But the child never uses such capabilities to talk to the outside world.
If such a capability is created to provide a service to the outside
world (e.g., a session capability), your monitoring component will
actually get hold of it along with the information of its type. I.e.,
the child passes a root capability via the 'Parent::announce' RPC
function to the monitoring component, or the monitoring component
receives a session capability as a response of a 'Root::session' RPC
call (which specifies the name of the session type as argument).

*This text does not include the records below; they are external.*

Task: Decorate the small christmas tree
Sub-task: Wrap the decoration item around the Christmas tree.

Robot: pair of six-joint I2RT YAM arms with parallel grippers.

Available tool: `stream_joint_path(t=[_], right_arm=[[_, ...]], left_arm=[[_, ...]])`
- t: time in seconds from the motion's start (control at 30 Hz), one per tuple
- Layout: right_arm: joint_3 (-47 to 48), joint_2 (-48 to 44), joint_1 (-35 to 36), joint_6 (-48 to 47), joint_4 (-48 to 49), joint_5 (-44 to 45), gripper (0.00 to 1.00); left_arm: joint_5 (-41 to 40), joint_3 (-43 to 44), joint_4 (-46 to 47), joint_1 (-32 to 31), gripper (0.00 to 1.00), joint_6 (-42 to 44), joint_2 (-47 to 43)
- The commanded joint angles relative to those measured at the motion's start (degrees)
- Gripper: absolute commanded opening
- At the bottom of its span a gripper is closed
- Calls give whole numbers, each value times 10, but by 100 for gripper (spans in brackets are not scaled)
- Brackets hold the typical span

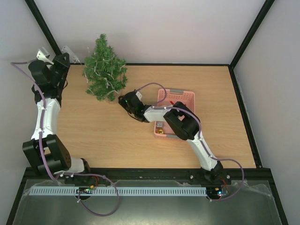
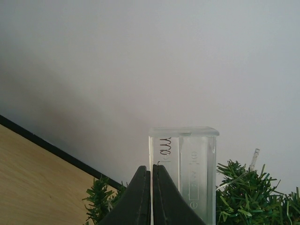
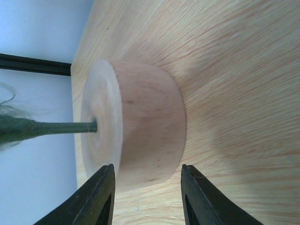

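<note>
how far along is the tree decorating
Done: a white light string is draped on the small christmas tree. In hand: the left gripper is shut on the clear battery box; the right gripper is open around the wooden base. Left: a small gold item sits in the pink basket.

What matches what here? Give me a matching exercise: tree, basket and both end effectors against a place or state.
Things:
1. small christmas tree
2. pink basket
3. left end effector
4. right end effector

Place or state:
A. open, straddling the wooden base
B. shut on a clear battery case
C. upright at the far left of the table
D. on the table, right of centre

Pairs: 1-C, 2-D, 3-B, 4-A
</note>
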Motion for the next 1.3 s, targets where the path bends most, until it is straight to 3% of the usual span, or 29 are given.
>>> stream_joint_path(t=[0.0, 0.23, 0.63, 0.87, 1.27], right_arm=[[14, -3, 7, 27, 41, 16, 39], [32, 31, 6, 34, 65, 11, 41], [118, 76, -33, -53, -69, 3, 27], [161, 91, -48, -130, -99, -2, 25], [211, 115, -79, -184, -125, -12, 24]], left_arm=[[-4, 5, 0, 3, 2, 11, -11], [-5, 4, -4, 3, 2, 19, -12], [2, -3, -10, 1, 2, 32, -8], [26, -10, 10, -19, 3, -5, -14], [-15, -29, -104, -44, 3, 65, -38]])
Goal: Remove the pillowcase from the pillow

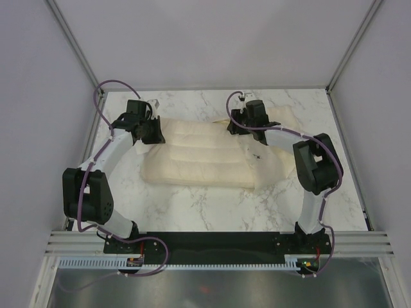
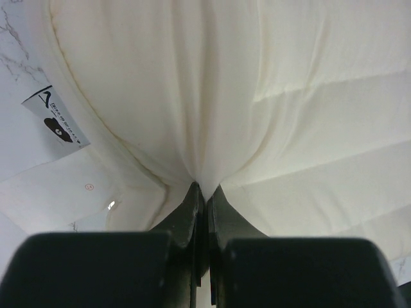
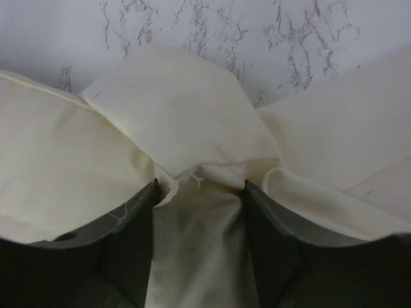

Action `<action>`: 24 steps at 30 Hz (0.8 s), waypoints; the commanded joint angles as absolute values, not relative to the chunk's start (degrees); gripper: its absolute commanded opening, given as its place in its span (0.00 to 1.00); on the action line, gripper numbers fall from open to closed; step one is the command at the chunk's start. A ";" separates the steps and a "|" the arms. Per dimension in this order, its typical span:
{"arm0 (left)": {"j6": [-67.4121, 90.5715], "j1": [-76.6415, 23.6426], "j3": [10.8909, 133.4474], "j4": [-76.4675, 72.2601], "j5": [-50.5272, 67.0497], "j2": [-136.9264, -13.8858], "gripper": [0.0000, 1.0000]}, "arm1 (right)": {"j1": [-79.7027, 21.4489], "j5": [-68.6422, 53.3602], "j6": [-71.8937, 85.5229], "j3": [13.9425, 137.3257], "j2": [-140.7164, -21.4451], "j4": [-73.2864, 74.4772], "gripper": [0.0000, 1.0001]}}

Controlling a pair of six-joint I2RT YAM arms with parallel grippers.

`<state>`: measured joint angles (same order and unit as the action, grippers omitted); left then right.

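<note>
Pillow lies flat across the middle of the marble bench, its long side running left to right and its quilted seams showing over most of its length. The pillowcase is thin, limp cloth bunched in soft folds over and around the pillow's right end, with a small dark mark on it near where the bare quilting stops. The left gripper sits at the far left corner of the pillow. In the left wrist view its 2 fingers are pressed tight together on a pinch of the pillow's cream fabric, and creases fan out from that point. A small printed label hangs off the seam just beside it. The right gripper is at the pillow's far edge toward the right. In the right wrist view its jaws stand apart with a fold of pillowcase gathered between and ahead of them. Whether they press on the cloth cannot be told.
</note>
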<state>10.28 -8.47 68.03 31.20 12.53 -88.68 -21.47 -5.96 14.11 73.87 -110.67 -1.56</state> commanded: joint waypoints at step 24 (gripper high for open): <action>7.82 -5.62 69.87 30.67 -2.55 -85.61 0.02 | -19.78 11.52 11.25 59.69 -88.68 4.48 0.00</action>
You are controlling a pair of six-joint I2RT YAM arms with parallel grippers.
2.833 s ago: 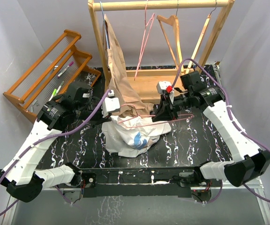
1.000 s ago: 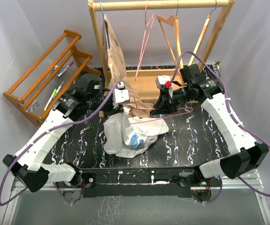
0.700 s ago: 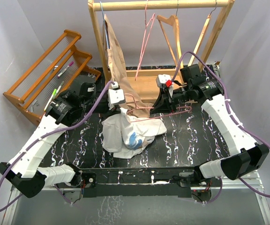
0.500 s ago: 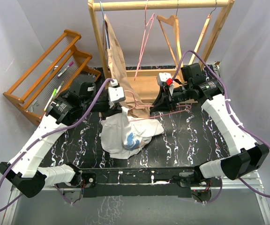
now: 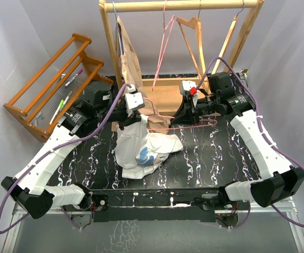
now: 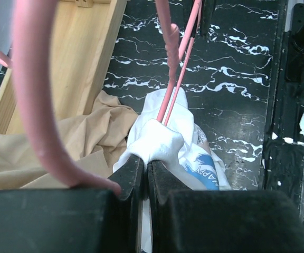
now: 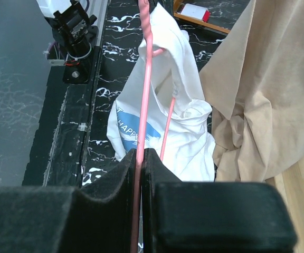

Those capabilities are - strictly speaking - not needed to make the
child happy, but merely to enable someone else to use the child's
service. However, there is also the case where the child uses RPCs in a
component-local way. Even though the monitoring component does not need
to know the meaning behind those capabilities, it needs to replicate the
association of the component's internal RPC objects with the
corresponding kernel capabilities.

Post by Denis Huber
To solve this problem I did not find any solutions which is transparent
to the target application nor is possible without modifying the kernel.
A non-transparent, but user-level solution would be to let the
Checkpoint/Restore application implement the service of the target
application. But this will impose rewriting existing Genode components,
which I would avoid.
Perhaps someone in the Genode community has an idea, how I can get
access to the target application's Rpc_objects created by its own service.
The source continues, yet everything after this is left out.